Capital markets capacity to take centre stage at annual Monte Carlo Rendez-Vous
The increasing influence of capital markets-backed reinsurance capacity is likely to play a central role at this year’s annual Rendez-Vous de Septembre in Monte Carlo this weekend.
Reinsurance buyers who nudge aside long-term reinsurers to get cheaper rates from capital-markets providers may be given short shrift however.
QBE Re chief underwriting officer Jonathan Parry said: “If clients drop reinsurers after they pay a significant loss, go to other reinsurers, and then try and come back to the conventional market, they are going to be viewed as a non-continuity client and the business will be rated accordingly.”
Non-continuity clients will be rated accordingly”
Jonathan Parry, QBE Re
While he noted many reinsurance buyers are loyal to long-serving reinsurers, some may be tempted away by lower rates.
“There are some others who, it is becoming apparent, are more prepared to swap to different reinsurers that haven’t paid the loss for a cheaper price.”
While capital markets participation in the industry is far from new, it caused a stir at the 1 June renewals this year when coverage was bought for the hurricane-prone US state of Florida.
Rate increases were lower than expected, which many blamed on the influx of capital markets-backed capacity into the lower layers of cover typically dominated by traditional reinsurers.

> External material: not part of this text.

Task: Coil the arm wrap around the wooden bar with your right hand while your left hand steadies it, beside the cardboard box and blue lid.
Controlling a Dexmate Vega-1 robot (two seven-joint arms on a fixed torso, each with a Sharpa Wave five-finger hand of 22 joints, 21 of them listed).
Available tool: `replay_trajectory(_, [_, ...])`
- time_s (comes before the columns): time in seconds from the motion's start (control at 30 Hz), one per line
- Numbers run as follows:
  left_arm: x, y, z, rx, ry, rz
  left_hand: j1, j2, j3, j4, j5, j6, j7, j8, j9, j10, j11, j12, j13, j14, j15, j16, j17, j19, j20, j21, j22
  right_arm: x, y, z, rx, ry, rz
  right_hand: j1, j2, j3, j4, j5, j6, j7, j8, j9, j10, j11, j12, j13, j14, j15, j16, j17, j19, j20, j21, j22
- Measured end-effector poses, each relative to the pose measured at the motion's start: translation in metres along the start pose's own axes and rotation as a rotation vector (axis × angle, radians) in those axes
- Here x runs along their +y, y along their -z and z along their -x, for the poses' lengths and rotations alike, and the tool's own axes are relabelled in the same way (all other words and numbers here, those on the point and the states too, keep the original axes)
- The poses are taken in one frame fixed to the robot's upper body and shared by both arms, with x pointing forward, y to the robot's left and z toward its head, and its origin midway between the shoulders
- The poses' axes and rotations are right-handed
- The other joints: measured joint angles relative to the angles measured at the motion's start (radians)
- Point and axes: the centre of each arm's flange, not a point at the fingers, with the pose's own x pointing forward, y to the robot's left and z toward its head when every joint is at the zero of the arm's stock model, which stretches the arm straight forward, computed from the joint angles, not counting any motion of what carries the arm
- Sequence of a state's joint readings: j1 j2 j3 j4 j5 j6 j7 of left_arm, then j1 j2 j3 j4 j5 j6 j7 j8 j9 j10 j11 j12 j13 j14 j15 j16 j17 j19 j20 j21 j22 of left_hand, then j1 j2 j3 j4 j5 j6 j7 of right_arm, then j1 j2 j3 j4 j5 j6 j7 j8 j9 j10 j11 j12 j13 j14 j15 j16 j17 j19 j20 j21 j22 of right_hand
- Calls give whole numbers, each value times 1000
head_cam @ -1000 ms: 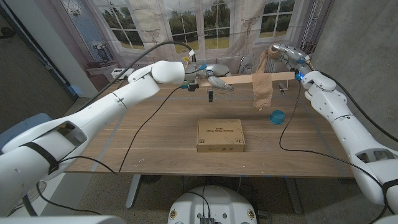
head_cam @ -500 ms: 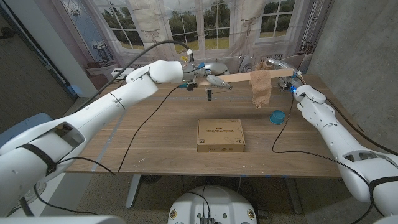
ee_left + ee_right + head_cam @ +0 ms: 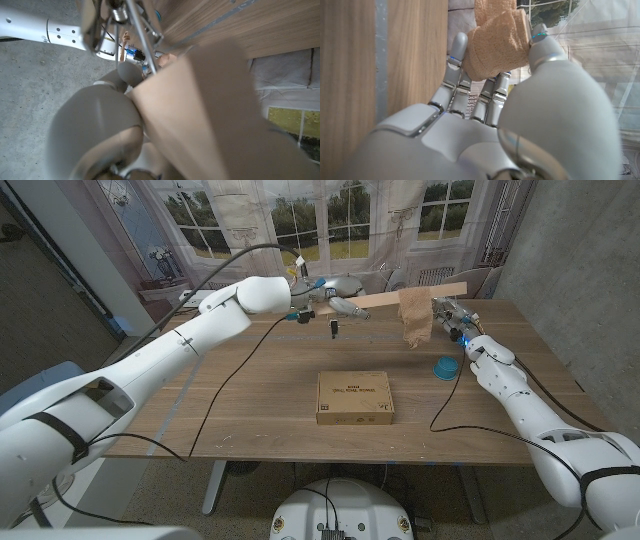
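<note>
The wooden bar [image 3: 400, 297] runs across the far side of the table, and my left hand [image 3: 340, 307] grips its left end. In the left wrist view the bar [image 3: 215, 115] looms large beside my grey left hand [image 3: 95, 135]. The tan arm wrap [image 3: 415, 322] hangs in a loose fold from the bar's right part. My right hand [image 3: 452, 317] is just right of that fold, below the bar. In the right wrist view my right hand [image 3: 485, 120] pinches the rolled end of the wrap [image 3: 497, 45] between thumb and fingers.
The cardboard box [image 3: 354, 397] lies flat mid-table. The blue lid [image 3: 444, 366] sits right of it, under my right hand. A small black post [image 3: 338, 331] stands below the bar near my left hand. Cables trail over the table [image 3: 250, 410]. Windows and clutter are behind.
My right hand has come down from behind the bar's right end to the near side below it, carrying the wrap's roll. The bar's right end has risen slightly. The left hand keeps its hold.
</note>
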State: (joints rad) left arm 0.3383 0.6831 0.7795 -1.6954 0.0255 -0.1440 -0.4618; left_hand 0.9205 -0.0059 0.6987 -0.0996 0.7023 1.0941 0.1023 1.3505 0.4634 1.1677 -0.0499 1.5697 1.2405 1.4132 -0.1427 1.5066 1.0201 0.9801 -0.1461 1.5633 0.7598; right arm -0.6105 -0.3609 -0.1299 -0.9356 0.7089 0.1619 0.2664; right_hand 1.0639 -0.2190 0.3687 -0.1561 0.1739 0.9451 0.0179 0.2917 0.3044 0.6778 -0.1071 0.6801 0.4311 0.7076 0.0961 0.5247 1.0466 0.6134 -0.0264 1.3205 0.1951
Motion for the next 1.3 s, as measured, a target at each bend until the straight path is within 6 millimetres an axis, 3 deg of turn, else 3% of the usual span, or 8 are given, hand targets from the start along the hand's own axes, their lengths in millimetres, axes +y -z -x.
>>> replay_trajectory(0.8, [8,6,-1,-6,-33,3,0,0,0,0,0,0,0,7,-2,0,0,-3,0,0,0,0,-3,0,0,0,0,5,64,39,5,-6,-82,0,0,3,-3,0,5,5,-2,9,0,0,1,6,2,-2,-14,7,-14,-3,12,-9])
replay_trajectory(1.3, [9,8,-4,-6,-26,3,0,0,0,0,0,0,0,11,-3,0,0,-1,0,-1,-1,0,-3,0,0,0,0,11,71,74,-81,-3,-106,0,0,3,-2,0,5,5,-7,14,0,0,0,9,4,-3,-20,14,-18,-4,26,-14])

Some are dismissive of the influence however. Swiss Re’s EMEA reinsurance chief executive Jean-Jacques Henchoz said: “I don’t believe capital markets capacity is hugely significant in the current environment. It is an important component, particularly in areas where there is a need for capacity … but I’m not sure we can call it a trend.”

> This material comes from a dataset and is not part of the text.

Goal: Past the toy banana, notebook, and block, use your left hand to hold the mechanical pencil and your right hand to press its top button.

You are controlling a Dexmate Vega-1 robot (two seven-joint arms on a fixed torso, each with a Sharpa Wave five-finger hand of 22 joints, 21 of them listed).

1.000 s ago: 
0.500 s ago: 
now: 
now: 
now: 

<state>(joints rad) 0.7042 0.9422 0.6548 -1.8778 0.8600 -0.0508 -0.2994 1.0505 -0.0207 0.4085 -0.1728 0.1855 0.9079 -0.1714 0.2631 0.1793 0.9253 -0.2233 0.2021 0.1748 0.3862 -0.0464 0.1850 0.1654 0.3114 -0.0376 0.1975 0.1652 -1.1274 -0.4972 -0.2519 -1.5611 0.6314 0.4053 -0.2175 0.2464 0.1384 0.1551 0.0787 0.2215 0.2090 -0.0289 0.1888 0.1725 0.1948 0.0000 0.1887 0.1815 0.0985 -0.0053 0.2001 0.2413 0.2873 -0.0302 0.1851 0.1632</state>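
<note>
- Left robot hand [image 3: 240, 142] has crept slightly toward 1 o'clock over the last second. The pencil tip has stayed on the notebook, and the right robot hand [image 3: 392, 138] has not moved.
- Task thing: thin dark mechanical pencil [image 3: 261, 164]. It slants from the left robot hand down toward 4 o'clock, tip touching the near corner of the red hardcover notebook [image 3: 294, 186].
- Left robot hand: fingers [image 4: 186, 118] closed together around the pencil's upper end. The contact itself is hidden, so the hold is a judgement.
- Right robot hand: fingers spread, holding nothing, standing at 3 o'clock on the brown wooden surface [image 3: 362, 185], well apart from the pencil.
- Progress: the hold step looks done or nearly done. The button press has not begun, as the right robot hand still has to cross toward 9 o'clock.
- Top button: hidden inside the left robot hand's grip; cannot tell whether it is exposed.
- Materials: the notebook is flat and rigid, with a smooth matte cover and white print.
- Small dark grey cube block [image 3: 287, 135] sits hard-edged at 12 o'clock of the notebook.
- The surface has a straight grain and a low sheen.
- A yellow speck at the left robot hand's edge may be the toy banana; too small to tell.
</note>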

Monte Carlo Rendez-Vous hot topics
Flagstone Re sale
Validus’s recently announced acquisition of troubled rival Flagstone Re is likely to be a hot topic, as it happened just two weeks before the Rendez-Vous.
Casualty rate pressure
Low casualty rates continue to be a thorn in reinsurers’ sides, but efforts to raise them may be blocked owing to the tough economic climate and its effect on primary insurance pricing and demand.
Solvency II’s approaching deadline, persistent delays, and opportunities to use reinsurance as a source of additional capital may make it a hot topic.